12 December 2021

Statement

Find the value of the following limit.

$$\lim\limits_{x \to \infty} \sqrt{9x^2 + x} - 3x$$

Solution

$$\lim\limits_{x \to \infty} \sqrt{9x^2 + x} - 3x$$

Let's try to multiply the expression by the conjugate.

$$= \lim\limits_{x \to \infty} (\sqrt{9x^2 + x} - 3x) \times \frac{\sqrt{9x^2 + x} + 3x}{\sqrt{9x^2 + x} + 3x}$$

$$= \lim\limits_{x \to \infty} \frac{(9x^2 + x) - 9x^2}{\sqrt{9x^2 + x} + 3x}$$

$$= \lim\limits_{x \to \infty} \frac{x}{\sqrt{9x^2 + x} + 3x}$$

Since we are analyzing the function when $$x \to \infty$$ we can remove the $$x^2$$ from the square root $$\sqrt{9x^2 + x}$$ and keep the equality.
When $$x > 0$$ we have $$\sqrt{9x^2 + x} = x \sqrt{9 + \frac{1}{x}}$$.

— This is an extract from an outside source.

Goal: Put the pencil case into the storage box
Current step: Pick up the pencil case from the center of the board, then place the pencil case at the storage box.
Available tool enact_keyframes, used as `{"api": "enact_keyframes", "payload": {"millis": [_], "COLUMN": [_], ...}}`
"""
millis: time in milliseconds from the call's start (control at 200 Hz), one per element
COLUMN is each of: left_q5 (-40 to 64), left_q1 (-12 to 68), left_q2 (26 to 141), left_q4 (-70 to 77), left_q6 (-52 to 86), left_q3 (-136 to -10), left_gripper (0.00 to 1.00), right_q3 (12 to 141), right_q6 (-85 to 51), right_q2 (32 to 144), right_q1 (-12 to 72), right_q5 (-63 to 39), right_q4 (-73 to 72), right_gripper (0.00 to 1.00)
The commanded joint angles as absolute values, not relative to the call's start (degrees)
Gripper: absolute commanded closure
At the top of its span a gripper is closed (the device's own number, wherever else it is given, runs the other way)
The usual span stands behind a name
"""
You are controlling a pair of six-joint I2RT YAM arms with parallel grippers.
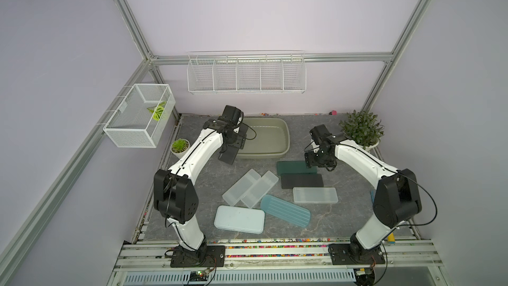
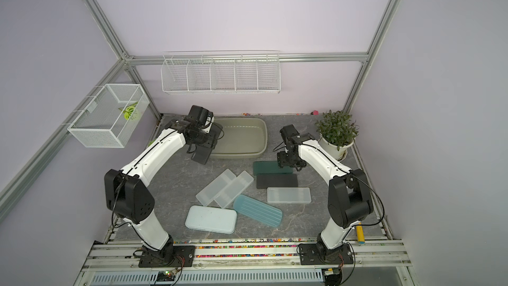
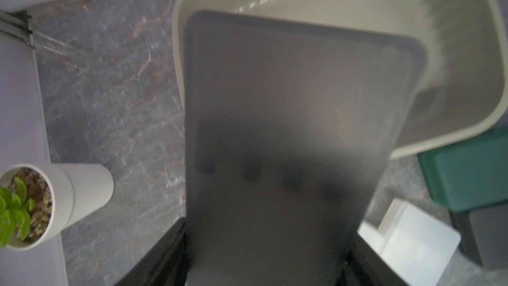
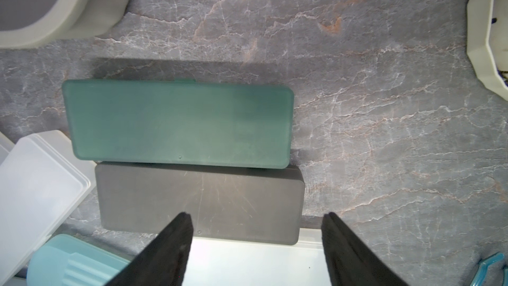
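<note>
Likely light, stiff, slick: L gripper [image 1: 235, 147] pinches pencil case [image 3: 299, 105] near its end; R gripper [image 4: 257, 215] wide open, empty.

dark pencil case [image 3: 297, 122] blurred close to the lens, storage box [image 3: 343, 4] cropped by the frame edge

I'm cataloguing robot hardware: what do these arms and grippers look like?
The left arm and right arm have glossy white shells, blocky black joints and black base plates, with thin black cables looping alongside. The right gripper has flat black tapering fingers.
</note>
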State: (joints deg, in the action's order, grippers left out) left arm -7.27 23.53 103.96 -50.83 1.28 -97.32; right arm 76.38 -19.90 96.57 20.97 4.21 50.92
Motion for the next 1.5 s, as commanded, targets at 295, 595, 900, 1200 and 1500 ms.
{"api": "enact_keyframes", "payload": {"millis": [295, 595, 900, 1200, 1500], "left_q5": [-12.81, -15.89, -11.23, -9.14, -11.31], "left_q1": [23.65, 22.22, 18.35, 18.21, 18.27], "left_q2": [123.12, 133.59, 138.16, 141.64, 139.31], "left_q4": [-45.62, -49.47, -51.56, -53.57, -53.86], "left_q6": [10.50, 9.34, 10.76, 10.36, 8.02], "left_q3": [-115.15, -124.40, -126.07, -130.34, -130.45], "left_gripper": [0.43, 0.43, 0.40, 0.27, 0.13], "right_q3": [77.83, 78.75, 78.79, 77.87, 79.35], "right_q6": [-21.05, -21.09, -21.36, -22.59, -26.66], "right_q2": [96.81, 98.63, 99.75, 100.11, 100.02], "right_q1": [20.40, 20.04, 19.16, 16.69, 15.80], "right_q5": [3.52, 3.18, 2.18, -0.70, -5.44], "right_q4": [50.27, 50.27, 50.08, 49.83, 52.84], "right_gripper": [0.22, 0.22, 0.21, 0.20, 0.14]}}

$$= \lim\limits_{x \to \infty} \frac{x}{x \sqrt{9 + \frac{1}{x}} + 3x}$$

$$= \lim\limits_{x \to \infty} \frac{x}{x (\sqrt{9 + \frac{1}{x}} + 3)}$$

$$= \lim\limits_{x \to \infty} \frac{1}{\sqrt{9 + \frac{1}{x}} + 3}$$

$$= \frac{\lim\limits_{x \to \infty} 1}{\lim\limits_{x \to \infty} \sqrt{9 + \frac{1}{x}} + 3}$$

$$= \frac{1}{\sqrt{9 + 0} + 3}$$

$$= \frac{1}{6}$$